Foreword for Swetansu Mohapatra

Foreword

(Foreword by Prof. G. Rangarao, written in 2003 introducing Swetansu Mohapatra to the readers’ community)


Shri G. Rangarao,
Reader & Head, Dept. of English,
Vikram Deb College, Jeypore, Orissa.

Foreword

I have great pleasure in introducing Ayushman Swetansu Mohapatra and his poetry to the reading public.

Shri Mohapatra, who has just got into Class X, has been, as is only to be expected of precocious children, penning poems for quite some years now. For after all, when all is said and done, the Wordsworthian observation on the ‘spontaneity’ aspect of ‘powerful feelings’ etc. can be called into question only by minds that choose to take their own time in seeing Eternity through the temporal process. The wonder in Swetansu’s case furthermore, is that he so felicitously pours out his rich experiences in an alien tongue that most ‘Educated’ Indians would rather shy away from and that, with a creativity, in form as in phrase, in tone as in temper, that is astounding save on the ‘recollected in tranquility’ theory. One would hasten to add that the ‘tranquility’ in question is, as a state, subsequent, and not antecedent, to the absorption into one’s being of all dynamics and to that extent, represents an ontologically superior state.

The poems, without exception, reveal the seminal thinker within, given to astonishingly vast generalisations that in their majestic sweep accommodate a great many particulars, sensitivity rare even among poets much older, besides a tendency, however faint, to coin words and phrases to meet the pressures of exteriorisation. Yet another remarkable feature of this budding genius is his world-view that is so detached and yet at the same time, fairly-enough involved, thus striking a mature balance requisite for Impersonality. The reflective side of the poet’s personality that mocks at time itself, the poet’s age bring only 13, is again yet another breath-taker.

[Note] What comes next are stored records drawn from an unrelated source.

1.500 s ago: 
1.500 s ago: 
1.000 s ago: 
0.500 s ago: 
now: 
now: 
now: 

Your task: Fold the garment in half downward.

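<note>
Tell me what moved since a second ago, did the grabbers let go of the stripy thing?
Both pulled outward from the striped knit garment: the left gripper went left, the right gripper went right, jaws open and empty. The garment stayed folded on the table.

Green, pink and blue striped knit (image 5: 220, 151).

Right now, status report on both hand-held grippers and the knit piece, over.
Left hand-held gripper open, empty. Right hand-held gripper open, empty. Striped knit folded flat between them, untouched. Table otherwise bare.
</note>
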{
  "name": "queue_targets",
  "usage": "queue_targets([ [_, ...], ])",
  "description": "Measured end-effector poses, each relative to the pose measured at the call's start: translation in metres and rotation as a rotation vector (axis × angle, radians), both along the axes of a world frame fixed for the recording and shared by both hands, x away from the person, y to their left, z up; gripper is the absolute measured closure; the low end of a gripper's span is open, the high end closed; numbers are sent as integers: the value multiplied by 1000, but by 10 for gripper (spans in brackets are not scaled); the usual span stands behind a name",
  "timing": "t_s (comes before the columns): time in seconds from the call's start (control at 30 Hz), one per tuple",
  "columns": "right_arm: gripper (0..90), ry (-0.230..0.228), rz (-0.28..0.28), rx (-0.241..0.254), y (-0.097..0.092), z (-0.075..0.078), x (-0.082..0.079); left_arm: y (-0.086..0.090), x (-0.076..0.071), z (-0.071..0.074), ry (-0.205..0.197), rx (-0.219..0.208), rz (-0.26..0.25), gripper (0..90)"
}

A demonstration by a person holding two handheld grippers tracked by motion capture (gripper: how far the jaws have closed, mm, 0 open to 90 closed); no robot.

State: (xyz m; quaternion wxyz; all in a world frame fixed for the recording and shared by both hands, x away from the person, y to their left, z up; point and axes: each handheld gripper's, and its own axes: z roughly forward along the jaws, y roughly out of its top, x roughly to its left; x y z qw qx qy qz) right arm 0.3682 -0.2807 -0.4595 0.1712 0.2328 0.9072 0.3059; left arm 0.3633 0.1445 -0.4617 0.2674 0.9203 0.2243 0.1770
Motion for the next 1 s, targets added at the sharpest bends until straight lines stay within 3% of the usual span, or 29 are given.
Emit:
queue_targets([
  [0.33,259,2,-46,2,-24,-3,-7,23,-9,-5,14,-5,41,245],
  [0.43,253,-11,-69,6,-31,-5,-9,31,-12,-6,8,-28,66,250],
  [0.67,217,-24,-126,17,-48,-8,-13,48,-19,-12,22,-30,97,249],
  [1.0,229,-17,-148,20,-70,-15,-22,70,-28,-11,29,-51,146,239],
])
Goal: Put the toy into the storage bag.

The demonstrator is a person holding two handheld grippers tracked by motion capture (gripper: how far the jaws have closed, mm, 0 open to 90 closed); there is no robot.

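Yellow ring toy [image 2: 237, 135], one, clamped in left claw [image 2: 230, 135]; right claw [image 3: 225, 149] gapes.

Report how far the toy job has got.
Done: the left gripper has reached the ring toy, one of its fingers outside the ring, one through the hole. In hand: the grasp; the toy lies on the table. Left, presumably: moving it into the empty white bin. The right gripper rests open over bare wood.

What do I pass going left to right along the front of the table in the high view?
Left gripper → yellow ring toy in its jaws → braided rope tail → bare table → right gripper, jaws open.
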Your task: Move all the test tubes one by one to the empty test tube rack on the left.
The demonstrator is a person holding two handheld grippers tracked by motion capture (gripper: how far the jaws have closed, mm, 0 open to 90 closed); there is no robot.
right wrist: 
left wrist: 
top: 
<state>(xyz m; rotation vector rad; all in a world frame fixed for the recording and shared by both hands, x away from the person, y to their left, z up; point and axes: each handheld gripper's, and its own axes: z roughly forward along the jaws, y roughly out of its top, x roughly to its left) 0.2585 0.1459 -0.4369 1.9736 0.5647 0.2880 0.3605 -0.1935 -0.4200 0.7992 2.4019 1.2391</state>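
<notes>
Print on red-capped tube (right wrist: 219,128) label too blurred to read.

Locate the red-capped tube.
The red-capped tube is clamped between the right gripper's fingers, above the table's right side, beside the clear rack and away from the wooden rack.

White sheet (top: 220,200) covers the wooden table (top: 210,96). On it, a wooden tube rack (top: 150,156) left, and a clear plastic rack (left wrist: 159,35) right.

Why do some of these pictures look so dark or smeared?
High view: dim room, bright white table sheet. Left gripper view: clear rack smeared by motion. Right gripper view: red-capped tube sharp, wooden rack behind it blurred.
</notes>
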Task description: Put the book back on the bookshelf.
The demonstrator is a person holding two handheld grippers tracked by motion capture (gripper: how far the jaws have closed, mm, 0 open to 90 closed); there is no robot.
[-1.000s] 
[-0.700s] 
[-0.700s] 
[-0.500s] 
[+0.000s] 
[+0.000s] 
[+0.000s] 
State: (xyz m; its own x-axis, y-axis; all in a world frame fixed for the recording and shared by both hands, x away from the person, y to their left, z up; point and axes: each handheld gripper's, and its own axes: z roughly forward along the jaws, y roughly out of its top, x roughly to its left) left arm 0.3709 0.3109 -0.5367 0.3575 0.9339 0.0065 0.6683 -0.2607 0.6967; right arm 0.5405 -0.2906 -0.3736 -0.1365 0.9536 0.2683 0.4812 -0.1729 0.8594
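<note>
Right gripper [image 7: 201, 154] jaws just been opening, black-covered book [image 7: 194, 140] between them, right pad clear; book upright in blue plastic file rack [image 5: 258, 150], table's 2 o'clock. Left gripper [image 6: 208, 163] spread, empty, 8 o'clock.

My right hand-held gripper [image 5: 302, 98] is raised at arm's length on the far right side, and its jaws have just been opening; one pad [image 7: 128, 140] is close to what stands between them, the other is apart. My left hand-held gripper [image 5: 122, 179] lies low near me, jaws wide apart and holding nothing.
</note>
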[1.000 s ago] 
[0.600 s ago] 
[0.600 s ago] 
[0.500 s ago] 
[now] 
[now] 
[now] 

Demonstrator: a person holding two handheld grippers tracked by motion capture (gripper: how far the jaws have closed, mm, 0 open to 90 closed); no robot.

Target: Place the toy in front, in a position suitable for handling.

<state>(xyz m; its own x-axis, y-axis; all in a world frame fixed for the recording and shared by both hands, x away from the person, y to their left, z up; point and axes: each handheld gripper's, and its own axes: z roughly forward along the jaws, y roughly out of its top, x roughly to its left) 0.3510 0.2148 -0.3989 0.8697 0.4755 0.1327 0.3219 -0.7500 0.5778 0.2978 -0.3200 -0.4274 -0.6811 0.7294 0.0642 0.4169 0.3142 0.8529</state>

Analysis of ingredients apart, the poet’s poems as a whole breathe an unmistakable freshness of approach in forms as well as content coupled with suitably veiled yet discernible messages pertinent to our none-too-happy times that in no way intrude upon one’s enjoyment of the poetic art per se.

G. Ranga Rao

Jeypore,
04 July, 2003


Prof. G. Ranga Rao retired from active teaching of English literature, and was honoured by the Divine Life Society with the name and title Swamy Paramapriyananda Sarasvati. He spent his time as an ascetic teaching Eastern Philosophy in the Ashrams of Divine Life Society in Rishikesh, and in the November 2011 left his mortal body for the heavenly abode.